I do not claim to have the answers, but there is every indication that 8 generations might be optimistic. Yes, we see the words on ‘responsible’ fishing and on the need for other solutions. It was only last July when we saw on ABC the quote “Australia’s east coast is experiencing a chronic shortage of wheat and stocks could run out by November“. No matter what this precise reason is for that one newscast, we are confronted that a larger part of the 7 billion population (a 2012 number) needs bread on a daily basis. How much wheat is needed to make 7 billion buns of bread each day?

It is when we realise these astronomical numbers that we get a first inkling on the dangers we face when we hear the words ‘food’ and ‘shortage’ together. More important, what can we do to prevent the nightmare the eight generation will face once he/she arrives there. I am not the first one to make these claims and in many places, we see some ‘expert’ giving us numbers that it will not be such a harsh reality. Is that so? For decades global warming was ‘debunked’ by carefully selected ‘experts’ even today they are still trying to throw sand in many eyes to dissuade many from seeing the perilous times that lie ahead.

In this article I only raised two of the daily needs we face every day, what happens when we add the need for clean (healthy) water? Part of that was illustrated last February in the Guardian (at http://www.theguardian.com/environment/2014/feb/09/global-water-shortages-threat-terror-war).

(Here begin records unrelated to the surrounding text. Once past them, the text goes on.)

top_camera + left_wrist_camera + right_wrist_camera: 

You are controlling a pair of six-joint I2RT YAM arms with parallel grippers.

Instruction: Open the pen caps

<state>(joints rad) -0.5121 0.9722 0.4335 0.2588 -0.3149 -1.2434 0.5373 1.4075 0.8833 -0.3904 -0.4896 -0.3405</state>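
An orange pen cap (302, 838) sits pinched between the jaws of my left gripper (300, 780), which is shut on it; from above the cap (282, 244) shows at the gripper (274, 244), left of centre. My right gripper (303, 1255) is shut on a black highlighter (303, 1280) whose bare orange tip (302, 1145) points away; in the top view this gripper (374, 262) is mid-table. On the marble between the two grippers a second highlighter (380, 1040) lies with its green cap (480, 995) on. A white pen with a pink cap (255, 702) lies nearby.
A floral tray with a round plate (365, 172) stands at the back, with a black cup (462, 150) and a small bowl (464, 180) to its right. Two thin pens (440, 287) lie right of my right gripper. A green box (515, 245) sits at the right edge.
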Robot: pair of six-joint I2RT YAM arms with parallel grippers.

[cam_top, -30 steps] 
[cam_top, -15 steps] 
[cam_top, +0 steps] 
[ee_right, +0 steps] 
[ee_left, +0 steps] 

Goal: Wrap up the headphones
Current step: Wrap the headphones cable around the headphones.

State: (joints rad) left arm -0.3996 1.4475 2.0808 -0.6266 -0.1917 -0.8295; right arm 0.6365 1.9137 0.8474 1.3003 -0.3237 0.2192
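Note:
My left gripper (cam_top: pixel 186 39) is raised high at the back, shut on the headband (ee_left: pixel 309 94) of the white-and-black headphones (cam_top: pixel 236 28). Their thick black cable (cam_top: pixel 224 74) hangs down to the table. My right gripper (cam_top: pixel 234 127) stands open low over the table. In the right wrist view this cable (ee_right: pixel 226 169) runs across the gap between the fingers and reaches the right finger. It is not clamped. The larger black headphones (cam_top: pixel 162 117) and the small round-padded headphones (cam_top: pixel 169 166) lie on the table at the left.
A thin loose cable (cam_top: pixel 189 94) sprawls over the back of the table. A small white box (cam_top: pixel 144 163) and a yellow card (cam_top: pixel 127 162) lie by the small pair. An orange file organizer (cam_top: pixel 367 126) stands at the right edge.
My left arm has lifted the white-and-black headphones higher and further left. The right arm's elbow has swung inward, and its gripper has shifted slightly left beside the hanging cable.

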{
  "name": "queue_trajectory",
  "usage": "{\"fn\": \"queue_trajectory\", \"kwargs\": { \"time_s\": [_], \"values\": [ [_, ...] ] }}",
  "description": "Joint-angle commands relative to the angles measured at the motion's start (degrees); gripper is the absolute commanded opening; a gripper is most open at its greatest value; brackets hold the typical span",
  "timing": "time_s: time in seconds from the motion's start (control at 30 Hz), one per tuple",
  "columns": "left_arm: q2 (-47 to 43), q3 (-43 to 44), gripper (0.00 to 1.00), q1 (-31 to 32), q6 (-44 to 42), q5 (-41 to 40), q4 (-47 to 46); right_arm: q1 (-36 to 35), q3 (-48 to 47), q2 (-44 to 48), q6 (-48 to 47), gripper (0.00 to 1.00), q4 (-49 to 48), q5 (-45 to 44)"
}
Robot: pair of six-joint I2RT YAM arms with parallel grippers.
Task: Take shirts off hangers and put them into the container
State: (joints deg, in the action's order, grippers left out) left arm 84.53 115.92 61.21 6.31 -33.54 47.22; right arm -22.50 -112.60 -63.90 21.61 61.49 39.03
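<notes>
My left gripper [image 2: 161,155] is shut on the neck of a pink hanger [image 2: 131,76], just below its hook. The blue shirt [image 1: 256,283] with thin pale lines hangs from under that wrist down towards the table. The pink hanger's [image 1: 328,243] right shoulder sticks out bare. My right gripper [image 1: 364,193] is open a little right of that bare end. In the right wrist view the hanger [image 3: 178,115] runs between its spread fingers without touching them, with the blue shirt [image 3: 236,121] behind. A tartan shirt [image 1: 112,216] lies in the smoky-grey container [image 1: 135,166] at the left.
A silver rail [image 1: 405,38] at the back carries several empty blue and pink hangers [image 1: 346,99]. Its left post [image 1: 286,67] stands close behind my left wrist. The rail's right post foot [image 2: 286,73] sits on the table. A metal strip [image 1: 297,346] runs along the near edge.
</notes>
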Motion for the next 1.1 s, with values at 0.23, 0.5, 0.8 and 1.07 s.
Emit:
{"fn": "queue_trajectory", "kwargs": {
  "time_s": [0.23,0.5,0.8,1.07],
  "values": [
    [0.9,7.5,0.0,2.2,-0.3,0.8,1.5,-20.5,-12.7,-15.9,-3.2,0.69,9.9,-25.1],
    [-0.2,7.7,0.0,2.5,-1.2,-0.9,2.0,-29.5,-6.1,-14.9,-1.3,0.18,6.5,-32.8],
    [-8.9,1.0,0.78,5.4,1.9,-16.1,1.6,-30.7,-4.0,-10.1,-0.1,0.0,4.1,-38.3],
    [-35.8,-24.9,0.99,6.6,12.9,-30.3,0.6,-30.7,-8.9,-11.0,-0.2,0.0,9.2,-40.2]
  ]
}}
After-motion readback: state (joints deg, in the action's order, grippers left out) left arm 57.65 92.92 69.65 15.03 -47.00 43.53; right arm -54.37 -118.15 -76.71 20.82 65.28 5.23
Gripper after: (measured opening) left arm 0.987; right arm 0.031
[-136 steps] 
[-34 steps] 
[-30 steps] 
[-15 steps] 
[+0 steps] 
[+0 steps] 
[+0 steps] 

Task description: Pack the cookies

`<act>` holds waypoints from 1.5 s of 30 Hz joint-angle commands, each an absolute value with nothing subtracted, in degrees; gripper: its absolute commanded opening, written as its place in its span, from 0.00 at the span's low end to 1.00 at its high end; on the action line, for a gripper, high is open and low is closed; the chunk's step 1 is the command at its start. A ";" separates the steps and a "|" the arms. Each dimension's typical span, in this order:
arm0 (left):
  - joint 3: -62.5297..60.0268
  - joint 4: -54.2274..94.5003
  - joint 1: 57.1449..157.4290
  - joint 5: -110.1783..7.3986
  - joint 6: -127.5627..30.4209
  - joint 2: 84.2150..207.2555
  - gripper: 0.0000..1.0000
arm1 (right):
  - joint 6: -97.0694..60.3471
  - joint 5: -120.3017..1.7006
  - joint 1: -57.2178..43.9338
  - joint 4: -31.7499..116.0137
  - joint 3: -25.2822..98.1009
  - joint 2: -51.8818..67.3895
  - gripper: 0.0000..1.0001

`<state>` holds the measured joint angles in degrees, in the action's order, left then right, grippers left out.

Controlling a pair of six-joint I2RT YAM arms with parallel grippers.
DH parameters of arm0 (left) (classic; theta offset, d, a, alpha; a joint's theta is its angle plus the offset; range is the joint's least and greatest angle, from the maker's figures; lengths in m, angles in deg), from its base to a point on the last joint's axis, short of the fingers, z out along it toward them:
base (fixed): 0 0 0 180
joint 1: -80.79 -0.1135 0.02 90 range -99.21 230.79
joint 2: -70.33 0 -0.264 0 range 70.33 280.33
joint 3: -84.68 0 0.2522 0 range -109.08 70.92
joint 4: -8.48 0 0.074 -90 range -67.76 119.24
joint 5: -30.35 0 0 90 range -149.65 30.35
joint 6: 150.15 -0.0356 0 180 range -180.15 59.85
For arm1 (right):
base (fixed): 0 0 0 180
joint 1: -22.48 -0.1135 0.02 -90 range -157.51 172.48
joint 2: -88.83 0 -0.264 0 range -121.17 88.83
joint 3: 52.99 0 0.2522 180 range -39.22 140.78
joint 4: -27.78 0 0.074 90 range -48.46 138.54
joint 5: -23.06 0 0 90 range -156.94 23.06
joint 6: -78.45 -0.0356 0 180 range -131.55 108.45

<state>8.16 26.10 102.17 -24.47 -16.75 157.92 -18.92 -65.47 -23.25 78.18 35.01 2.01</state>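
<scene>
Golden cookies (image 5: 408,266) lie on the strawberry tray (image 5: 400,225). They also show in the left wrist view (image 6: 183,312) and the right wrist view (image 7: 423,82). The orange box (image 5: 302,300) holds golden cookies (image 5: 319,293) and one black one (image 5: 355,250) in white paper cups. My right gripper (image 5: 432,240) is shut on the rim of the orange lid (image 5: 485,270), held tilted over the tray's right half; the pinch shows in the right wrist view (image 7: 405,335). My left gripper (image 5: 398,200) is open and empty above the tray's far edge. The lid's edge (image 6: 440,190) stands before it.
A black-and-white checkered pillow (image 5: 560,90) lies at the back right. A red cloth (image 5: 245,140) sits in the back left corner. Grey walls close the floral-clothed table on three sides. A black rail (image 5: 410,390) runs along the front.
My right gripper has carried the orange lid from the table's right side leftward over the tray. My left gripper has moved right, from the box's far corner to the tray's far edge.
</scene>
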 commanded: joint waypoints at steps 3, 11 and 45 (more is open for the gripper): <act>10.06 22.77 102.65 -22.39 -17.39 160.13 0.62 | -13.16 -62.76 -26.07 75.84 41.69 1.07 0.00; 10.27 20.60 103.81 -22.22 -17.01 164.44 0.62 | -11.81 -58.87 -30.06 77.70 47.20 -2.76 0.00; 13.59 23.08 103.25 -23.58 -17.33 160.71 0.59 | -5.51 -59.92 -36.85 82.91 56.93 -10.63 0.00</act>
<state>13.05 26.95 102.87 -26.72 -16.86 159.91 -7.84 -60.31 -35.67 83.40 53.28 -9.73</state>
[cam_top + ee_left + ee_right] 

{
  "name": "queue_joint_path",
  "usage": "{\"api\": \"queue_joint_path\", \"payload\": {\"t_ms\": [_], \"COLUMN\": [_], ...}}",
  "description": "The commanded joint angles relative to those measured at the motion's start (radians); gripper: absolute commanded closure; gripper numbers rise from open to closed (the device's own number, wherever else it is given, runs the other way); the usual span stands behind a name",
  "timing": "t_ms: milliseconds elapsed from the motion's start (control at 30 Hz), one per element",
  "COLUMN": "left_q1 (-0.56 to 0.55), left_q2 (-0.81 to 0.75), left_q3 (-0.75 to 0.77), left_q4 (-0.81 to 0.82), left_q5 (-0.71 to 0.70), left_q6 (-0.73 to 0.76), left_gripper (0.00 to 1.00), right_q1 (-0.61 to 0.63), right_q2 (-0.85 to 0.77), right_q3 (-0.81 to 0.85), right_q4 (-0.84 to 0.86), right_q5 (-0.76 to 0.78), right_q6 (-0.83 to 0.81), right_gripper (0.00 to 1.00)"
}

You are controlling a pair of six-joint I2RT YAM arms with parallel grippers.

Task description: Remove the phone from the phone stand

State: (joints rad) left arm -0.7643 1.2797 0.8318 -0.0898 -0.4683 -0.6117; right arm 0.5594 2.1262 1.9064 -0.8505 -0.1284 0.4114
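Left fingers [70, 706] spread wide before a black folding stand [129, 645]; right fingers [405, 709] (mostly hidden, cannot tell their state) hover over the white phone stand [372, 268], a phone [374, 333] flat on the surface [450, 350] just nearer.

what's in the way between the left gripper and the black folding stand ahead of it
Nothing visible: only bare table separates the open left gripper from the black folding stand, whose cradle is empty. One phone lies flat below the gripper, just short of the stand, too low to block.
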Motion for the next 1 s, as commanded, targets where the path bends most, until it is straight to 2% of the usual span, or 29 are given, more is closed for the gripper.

The six areas in direct threat give us an indication that drought or not, we are in long term dire need for the one substance we cannot do without. If the human body needs 3 litres of water each day, then how will we get by on getting 21 billion litres of water each day for years to come? We all think too easy that this planet is 70% water. That water is not all fresh water and we have to share it with many other life forms (not just the fish). Feel free not to take my word on this. The WWF had this to say “By 2025, two-thirds of the world’s population may face water shortages”, that is just a decade from now, will this come to pass? Consider that the current population requires a body of water the size of the Dead Sea is not entirely comfortable when we consider the amounts of fresh water we have been polluting in recent years.

Time will tell, in the end we might not even get 8 generations to figure it out, however I always was an incurable optimist.